A loss carryback can be applied to any of the past 3 years’ returns. For example, if you had a capital gain in 2013 of $8,000 and a capital loss of $5000 in 2015, you are allowed to request a carryback of your 2015 loss to your 2013 return. There’s no need to file an adjustment to your 2013 return. Simply submit the Form T1A, Request for Loss Carryback with your 2015 return. CRA will do the rest and send you the refund for 2013’s return after the loss has been applied.

Non-Capital Loss

What it is

As its name suggests, non-capital losses are losses other than capital losses. These types of losses can result from a number of sources including small business ventures or rental property activities. If your small business didn’t generate more income than your expenses last year, you may have a business loss. If your rental stood empty for a few months last year despite your best efforts to find tenants, you may have a rental loss.

How it’s applied

Unlike capital losses, non-capital losses can be applied to other income. If your small business venture resulted in a loss of $5000, that loss can be applied to the income from your other sources such as employment, RRSP income, interest amounts, etc.
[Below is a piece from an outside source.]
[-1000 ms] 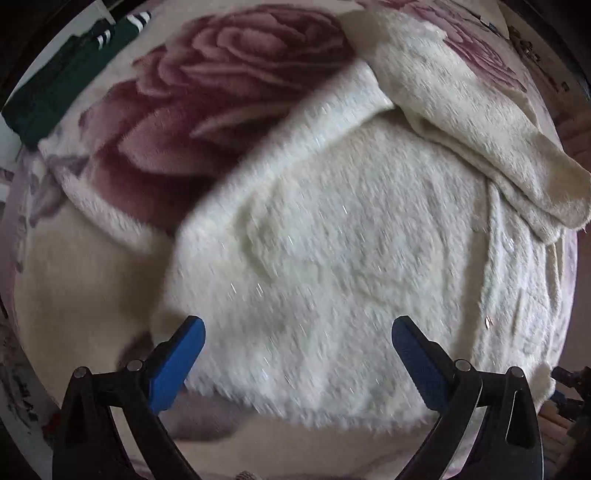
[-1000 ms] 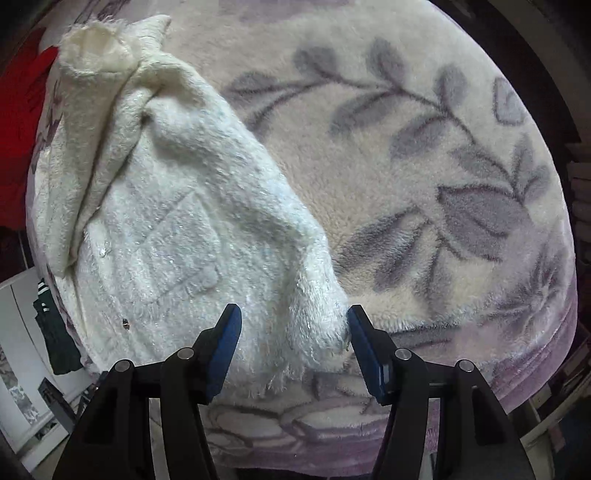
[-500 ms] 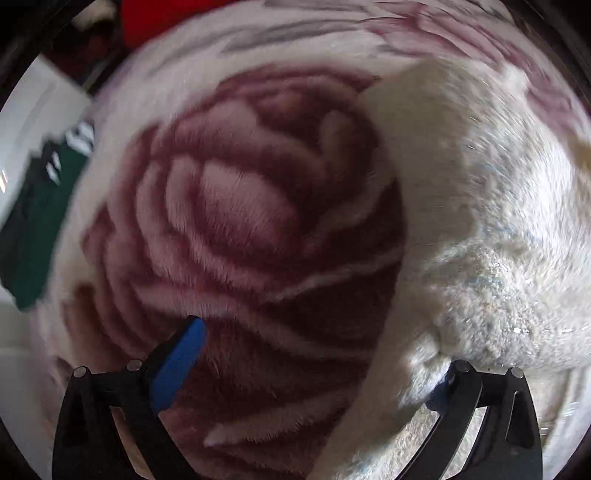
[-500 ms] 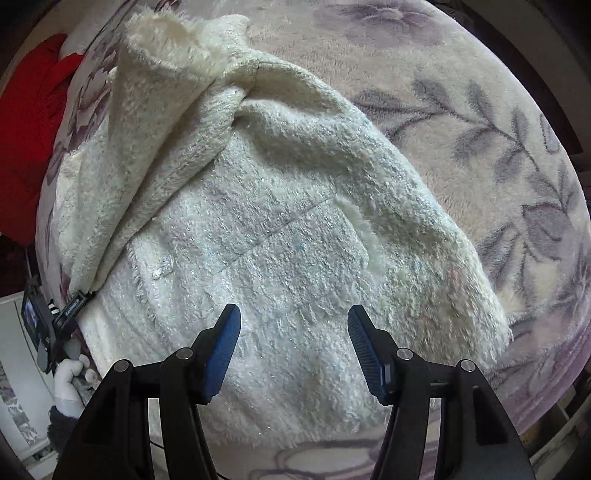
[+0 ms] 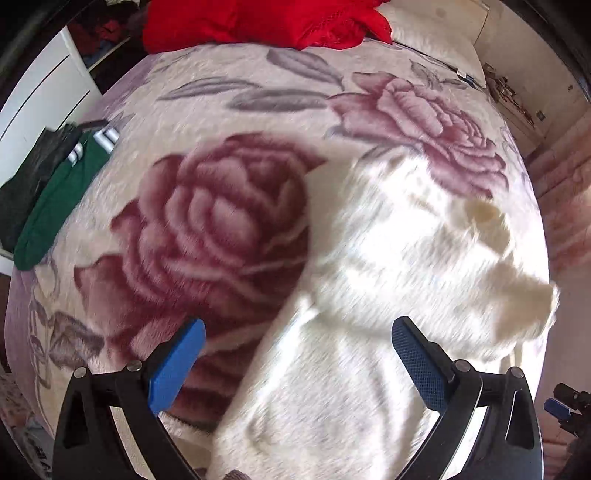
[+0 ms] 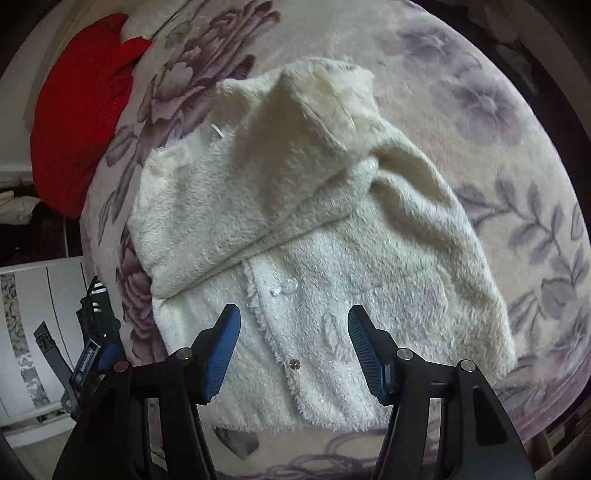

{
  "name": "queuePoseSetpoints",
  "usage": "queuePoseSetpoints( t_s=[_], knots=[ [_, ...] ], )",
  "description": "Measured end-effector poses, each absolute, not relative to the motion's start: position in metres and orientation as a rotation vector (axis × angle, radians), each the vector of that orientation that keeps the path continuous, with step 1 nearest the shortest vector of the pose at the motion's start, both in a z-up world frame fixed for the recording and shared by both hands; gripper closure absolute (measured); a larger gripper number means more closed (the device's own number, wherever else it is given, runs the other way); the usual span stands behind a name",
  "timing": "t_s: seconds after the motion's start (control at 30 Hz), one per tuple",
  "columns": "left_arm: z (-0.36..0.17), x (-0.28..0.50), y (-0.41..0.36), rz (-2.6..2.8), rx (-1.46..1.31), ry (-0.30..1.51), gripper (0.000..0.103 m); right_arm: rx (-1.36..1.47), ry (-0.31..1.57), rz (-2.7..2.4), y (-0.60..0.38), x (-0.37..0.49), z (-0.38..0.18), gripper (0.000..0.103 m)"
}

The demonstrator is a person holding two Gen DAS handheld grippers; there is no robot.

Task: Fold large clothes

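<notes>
A fluffy cream cardigan point(image 6: 295, 229) lies on the bed, with one sleeve point(image 6: 258, 177) folded across its body and a small button point(image 6: 294, 364) on its front edge. My right gripper point(image 6: 294, 312) hovers above the hem. Its jaws are opening and nothing is between them. In the left wrist view the cardigan point(image 5: 406, 266) is motion-blurred at the lower right. My left gripper point(image 5: 297, 325) is open and empty above the cardigan's left edge, over the blanket.
The cardigan rests on a floral plush blanket point(image 5: 221, 221) covering the bed. A red cloth point(image 5: 258, 22) lies at the far end. A green garment with white stripes point(image 5: 55, 206) hangs off the left edge, beside a white cabinet point(image 5: 37, 92).
Both grippers have lifted away from the cardigan, so more of the bed shows. The left view swung over the big rose and back. The cardigan lies with its sleeve folded over.
</notes>
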State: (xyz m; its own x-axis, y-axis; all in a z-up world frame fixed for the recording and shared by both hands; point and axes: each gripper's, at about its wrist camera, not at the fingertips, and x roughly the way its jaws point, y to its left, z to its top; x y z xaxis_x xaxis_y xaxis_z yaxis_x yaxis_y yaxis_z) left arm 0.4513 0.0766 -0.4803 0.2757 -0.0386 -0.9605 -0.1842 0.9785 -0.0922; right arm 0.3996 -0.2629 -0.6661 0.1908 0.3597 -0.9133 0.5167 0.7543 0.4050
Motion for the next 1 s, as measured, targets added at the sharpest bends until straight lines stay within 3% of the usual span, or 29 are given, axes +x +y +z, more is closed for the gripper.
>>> queuePoseSetpoints(
  t_s=[0.1,0.2,0.47,0.7,0.77,0.83,0.87,1.0],
  knots=[
    [-0.489,0.506,0.053,0.057,-0.167,1.32,0.0,0.701,1.407,-0.114,-0.285,0.448,-0.646,0.027],
    [-0.513,0.561,0.031,0.028,-0.105,1.346,0.0,0.639,1.382,-0.113,-0.31,0.515,-0.657,0.027],
    [-0.584,0.652,-0.007,0.004,0.16,1.425,0.0,0.44,1.51,-0.052,-0.35,0.685,-0.758,0.027],
    [-0.639,0.653,-0.033,-0.124,0.33,1.507,0.002,0.19,1.641,0.082,-0.329,0.729,-0.822,0.024],
    [-0.636,0.648,-0.033,-0.136,0.311,1.461,0.016,0.173,1.636,0.105,-0.33,0.729,-0.831,0.024],
    [-0.628,0.646,-0.029,-0.119,0.277,1.42,0.044,0.184,1.621,0.126,-0.334,0.728,-0.832,0.025],
    [-0.623,0.645,-0.026,-0.116,0.254,1.407,0.048,0.18,1.613,0.141,-0.335,0.727,-0.83,0.03],
    [-0.605,0.63,-0.023,-0.123,0.222,1.351,0.067,0.133,1.57,0.169,-0.341,0.718,-0.818,0.066]
  ],
)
Similar to capital losses, non-capital losses can be carried back three years and applied to prior years’ returns using the Form T1A, Request for a Loss Carryback. Carrying a non-capital loss forward for future use is a bit more complex as different rules apply for different types of losses.

Keeping Track

To ensure you’re applying your losses properly, you need to know your loss balances from previous years. If you’re a CRA My Account holder, your capital and non-capital loss carryover amounts are easily accessible under the Tax Returns heading. Or even better, use the new Auto-fill My Return feature to import your balances directly into the proper spots in your tax return.

If you haven’t signed up for CRA My Account, check your Notice of Assessment from last year. Your available balances are listed there as well.

If you used TurboTax Standard, Premier, or Home and Business version last year, you can easily transfer your carry-forward balances for losses, tuition, etc. to this year’s return.